“报——!”
正说着,一名兵卒从外头跑了进来,禀报说饶阳县县尉求见主公。
“让他进来。”孟怀安淡淡吩咐。一旁的户曹见状,躬身退下。
很快,一个穿着粗布衣裳的汉子快步走进来,对着孟怀安恭敬地俯身拱手:“小人饶阳县尉,特来归顺将军。”
“哦?既是归顺,为何只你一人前来?”孟怀安颇有兴致地问道。
那县尉脸上挤出几分苦笑:“将军明鉴,若当众说要降,城里怕是要生乱,小人未必能活着走到您跟前。此事眼下只有县令、主簿和小人知晓。县衙上下,大半是本地豪强的耳目,小人……实在无奈啊。”他一边说,一边偷偷抬眼打量孟怀安,目光扫过旁边时,猛地撞见一个膀大腰圆、衣袖短了一截、露出黝黑胳膊的汉子正盯着自己,吓得他赶紧低下头。

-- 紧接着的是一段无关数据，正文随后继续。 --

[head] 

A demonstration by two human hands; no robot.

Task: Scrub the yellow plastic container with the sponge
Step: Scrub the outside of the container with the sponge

“念你有这份归顺的心,也算难得。李敦!”孟怀安开口。
“属下在!”
“点五千人马,随他去接管饶阳县。”
“诺!”李敦声若洪钟。
县尉一听,却是心头一跳,眼中满是疑惑地看向孟怀安。
孟怀安抬眼正好瞧见他这神色,便知他所想,说道:“放心。待我的人把城里那些碍事的士族清理干净,换上我的人之后,县令县尉的位子,还是你们的。”
县尉闻言,心里一块石头落地,连连道谢。但他疑惑的并非此事,又上前一步,小心翼翼地问:“将军,这……五千人马,怕是……怕不够用吧?”饶阳县紧邻中山国,若孟怀安占了那里,惹来中山国大军,五千人如何抵挡?
“你这鸟人!够不够是你说了算,还是我家主公说了算?!”旁边的李敦见他这般不识趣,顿时火起,冲着他大声呵斥。
县尉被这炸雷般的声音吓得一哆嗦,慌忙转身对李敦作揖赔罪:“将军息怒!是……是小人糊涂了!够,够的,一定够!”
孟怀安见他不言语了,挥了挥手。县尉赶紧告退,跟着李敦去点兵,准备开赴饶阳。
走出县衙,来到街上,饶阳县尉看着眼前人来人往的景象,只见人人面色红润,精气神十足,与饶阳城里百姓那副灰头土脸的模样截然不同。
忽然,一股浓郁的肉香钻进鼻子。他抬眼望去,只见县衙旁边有座屋子,模样甚是古怪。他伸长脖子张望,正巧看见有人从里面走出来,边走还边咂摸着嘴,显然是刚吃饱喝足。
“李将军,这……这酒楼怎么开在县衙边上?”饶阳县尉惊讶道。
李敦瞧着那食堂,眼珠一转,嘴角勾起一丝得意的笑:“什么酒楼,这是主公让人建的‘食堂’!”
“食堂?”县尉头回听说这词,“吃饭的地方?”
“对!”
县尉心中暗惊,原来孟将军吃饭也要在专门的地方,果然讲究!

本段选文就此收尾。